Libre cours
Naim KAMAL

La première fois que j’ai vu un spectacle de Tayeb Saddiki, c’était en 1969, au Lycée Ibn Malik à Casablanca, alors que j’avais 14 ans. Il s’agissait de «Sidi Yassine Fi Tarik», avec Larbi Batma et Omar Sayed, entre autres. En ces temps, la culture, au sens large, était une priorité du système éducatif et il n’était pas rare qu’elle s’invite à l’école, dans les maisons de jeunes. Nul ne pouvait prévoir que ce foisonnement pouvait laisser place au désert actuel. Tayeb Saddiki a entamé sa carrière au théâtre national populaire de Paris.

De retour au Maroc avec le regretté Azizi, Said son frère et le soutien de syndicalistes comme feu Tibari, il a mis sur pied la troupe du théâtre ouvrier. Cette troupe va être «pilée» de ses talents naissants, au profit de la troupe Maâmoura plus officielle. Tayeb prend la direction du théâtre municipal de Casablanca, crée sa propre troupe et régale les Marocains. Son oeuvre est colossale. Les pièces qu’il a écrites (Les Maqamates et Abou Hayane Tawhidi, par exemple), sont le reflet de sa culture encyclopédique. Il a aussi mis en scène «Al Harraz» du talentueux marrakchi Chraïbi, ou encore «Momo Boukharsa» de Abdessamad Kenfaoui. Sa maîtrise des arts populaires le mènera à diriger le Festival de Marrakech, qui, depuis, a perdu de son aura.

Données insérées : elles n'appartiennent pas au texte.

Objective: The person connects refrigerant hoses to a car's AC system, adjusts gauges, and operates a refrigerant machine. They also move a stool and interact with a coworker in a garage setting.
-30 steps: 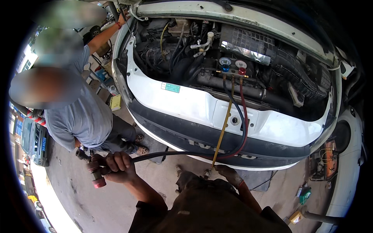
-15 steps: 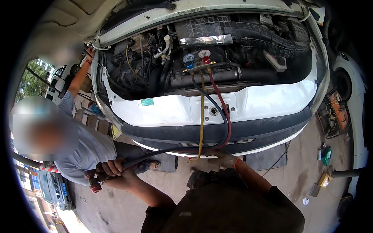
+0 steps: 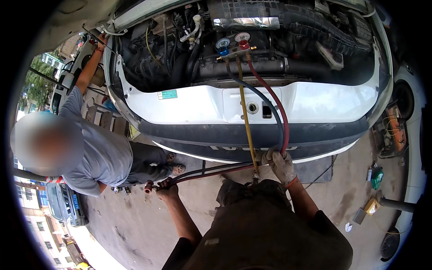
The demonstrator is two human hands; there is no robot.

Saddiki était aussi un excellent calligraphe. Sa seule tentative au cinéma, le film «Zeft», n’est pas une grande réussite. Tayeb, homme de culture, doté d’un humour intelligent, était aussi un être chaleureux, généreux, très charismatique. Il nous lègue un répertoire que nos télés devraient revisiter, et que ses héritiers devraient éditer pour sa sauvegarde. Durant son parcours, il a façonné la carrière de nombreux acteurs : Boujmiî, Batma, Sayed, Saâri, Boumeghra, Moulay Tahar, Salamat, et bien d’autres sont passés par son exigeante école. Quelle est la situation du théâtre aujourd’hui et permet-elle la naissance d’un autre Tayeb Saddiki ? C’est une question que se posent les observateurs, et pas seulement en hommage au défunt.

La politique culturelle est un échec absolu. Les troupes de théâtre montent des spectacles, donnent les 4 représentations exigées pour justifier le soutien du ministre de la culture et basta. Les décors sont d’un vide sidéral, parce que cet investissement ne peut être rentabilisé en quelques représentations...devant des salles vides. Je suis en accord absolu avec ceux qui estiment que nous avons un problème de textes. Cependant, il suffirait de reprendre les textes de Chraïbi (El Harraz, Sidi Kaddour), ceux de Chahramane (Tkaâiaâ, le fou-rire, ou les grenouilles noires), des deux Tayeb, Laâlaj et Saddiki, pour avoir de quoi faire. Le problème est celui du contexte. Feu Guessouss a dénoncé, il y a 35 ans, la politique d’abrutissement par l’école. Nous en payons les résultats.

Il faut aujourd’hui remettre la culture au centre du système éducatif, la faire revivre à l’école, dans les quartiers, dans les maisons de jeunesse, imposer aux télés publiques des quotas d’émissions culturelles mais aussi des pièces de théâtre, de concerts de bon goût, donner les théâtres existants à des troupes résidentes pour qu’elles puissent les animer durant toute l’année, etc. Une vraie politique culturelle offrira aux générations futures d’autres Saddiki, parce que cette nation est féconde.